Elazığ İsmi Nereden Gelmiştir?

Elazığ isminin kökeni, Osmanlı dönemine ve bölgedeki tarihî gelişmelere dayanmaktadır. Şehir, Osmanlı’dan önce Harput adıyla bilinmekteydi. Harput, Urartu, Asur, Pers, Roma ve Bizans dönemlerinden itibaren önemli bir yerleşim merkezi olmuş ve stratejik konumu nedeniyle birçok medeniyetin egemenliği altına girmiştir. Harput isminin kökeni hakkında farklı görüşler olsa da, genel olarak Urartular dönemine kadar uzandığı düşünülmektedir. Urartu dilinde “Har” kelimesi taş veya kaya anlamına gelirken, “put” ekinin ise kale veya yerleşim yeri anlamında olduğu sanılmaktadır. Bu nedenle Harput isminin, “taş kale” veya “kaya üzerindeki şehir” anlamına geldiği kabul edilmektedir.

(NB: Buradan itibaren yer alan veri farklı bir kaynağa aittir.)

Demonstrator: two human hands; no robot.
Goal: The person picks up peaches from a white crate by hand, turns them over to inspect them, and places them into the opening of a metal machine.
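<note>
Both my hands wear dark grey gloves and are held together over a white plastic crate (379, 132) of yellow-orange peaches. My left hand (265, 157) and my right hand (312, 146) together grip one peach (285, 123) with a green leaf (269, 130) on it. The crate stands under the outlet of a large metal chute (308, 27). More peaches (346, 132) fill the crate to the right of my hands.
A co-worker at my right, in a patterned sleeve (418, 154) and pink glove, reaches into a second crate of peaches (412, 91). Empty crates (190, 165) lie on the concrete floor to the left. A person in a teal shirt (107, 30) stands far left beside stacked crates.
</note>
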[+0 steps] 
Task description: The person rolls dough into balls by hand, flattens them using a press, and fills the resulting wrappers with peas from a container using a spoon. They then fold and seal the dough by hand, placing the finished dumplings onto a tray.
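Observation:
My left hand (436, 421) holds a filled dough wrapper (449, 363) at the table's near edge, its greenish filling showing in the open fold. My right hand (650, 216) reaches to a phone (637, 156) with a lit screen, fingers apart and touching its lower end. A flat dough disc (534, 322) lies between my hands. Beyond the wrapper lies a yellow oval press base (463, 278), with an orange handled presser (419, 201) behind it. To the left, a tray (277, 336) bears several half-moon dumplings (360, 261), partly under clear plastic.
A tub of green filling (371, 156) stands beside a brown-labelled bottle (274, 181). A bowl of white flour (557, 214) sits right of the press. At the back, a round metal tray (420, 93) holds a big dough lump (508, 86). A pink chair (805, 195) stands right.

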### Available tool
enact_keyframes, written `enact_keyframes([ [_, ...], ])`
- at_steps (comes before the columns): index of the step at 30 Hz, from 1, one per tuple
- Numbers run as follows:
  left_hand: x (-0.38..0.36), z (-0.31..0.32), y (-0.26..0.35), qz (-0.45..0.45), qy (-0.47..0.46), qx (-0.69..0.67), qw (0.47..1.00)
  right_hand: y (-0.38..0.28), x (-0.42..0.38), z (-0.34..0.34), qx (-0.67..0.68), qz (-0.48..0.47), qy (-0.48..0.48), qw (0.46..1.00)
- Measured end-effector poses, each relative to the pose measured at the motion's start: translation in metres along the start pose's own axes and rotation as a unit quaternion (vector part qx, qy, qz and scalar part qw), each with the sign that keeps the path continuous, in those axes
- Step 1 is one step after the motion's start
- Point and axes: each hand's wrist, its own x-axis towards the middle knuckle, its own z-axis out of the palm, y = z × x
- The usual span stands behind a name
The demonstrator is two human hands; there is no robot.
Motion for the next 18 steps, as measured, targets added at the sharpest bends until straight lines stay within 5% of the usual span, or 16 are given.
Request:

Osmanlı dönemine gelindiğinde, Harput ve çevresi gelişmeye devam etmiştir. 19. yüzyılın ortalarında, Osmanlı yönetimi, Harput’un engebeli coğrafyası nedeniyle şehir merkezini daha düz bir alana taşımak istemiştir. 1867 yılında Sultan Abdülaziz’in emriyle, Harput Ovası’nda yeni bir şehir kurulmuş ve buraya “Mamuret-ül Aziz” adı verilmiştir. Mamuret-ül Aziz, “Aziz’in imar ettiği şehir” anlamına gelir ve bu isim Sultan Abdülaziz’e ithafen verilmiştir. Ancak halk arasında bu uzun isim zamanla zor kullanılır hâle gelmiş ve kısaltılarak “El Aziz” şeklinde söylenmeye başlanmıştır.

Cumhuriyet dönemine gelindiğinde, şehir modernleşme sürecine girmiş ve isminin daha kolay söylenebilir bir hâle getirilmesi düşünülmüştür. Gazi Mustafa Kemal Atatürk’ün önerisiyle, 1937 yılında şehrin adı “Elazık” olarak değiştirilmiş, daha sonra ise bugünkü hâliyle “Elazığ” olarak resmîleştirilmiştir. Elazığ kelimesi, Türkçede “azık, bolluk ve bereket yeri” anlamına gelen bir kelime olarak düşünülmüştür. Bu isim, bölgenin bereketli topraklarını ve gelişmiş şehir yapısını simgelemektedir.

Bugün Elazığ, tarihî mirasını Harput’tan devralarak hem kültürel hem de ekonomik açıdan önemli bir şehir olmaya devam etmektedir. Harput Kalesi, Osmanlı döneminden kalma camiler ve kültürel dokusu, Elazığ’ın geçmişten günümüze uzanan tarihî önemini göstermektedir. Şehrin adı, Osmanlı’dan Cumhuriyet’e kadar yaşanan değişim sürecinin ve Atatürk’ün önerisiyle daha anlamlı bir kimlik kazanmasının bir yansımasıdır.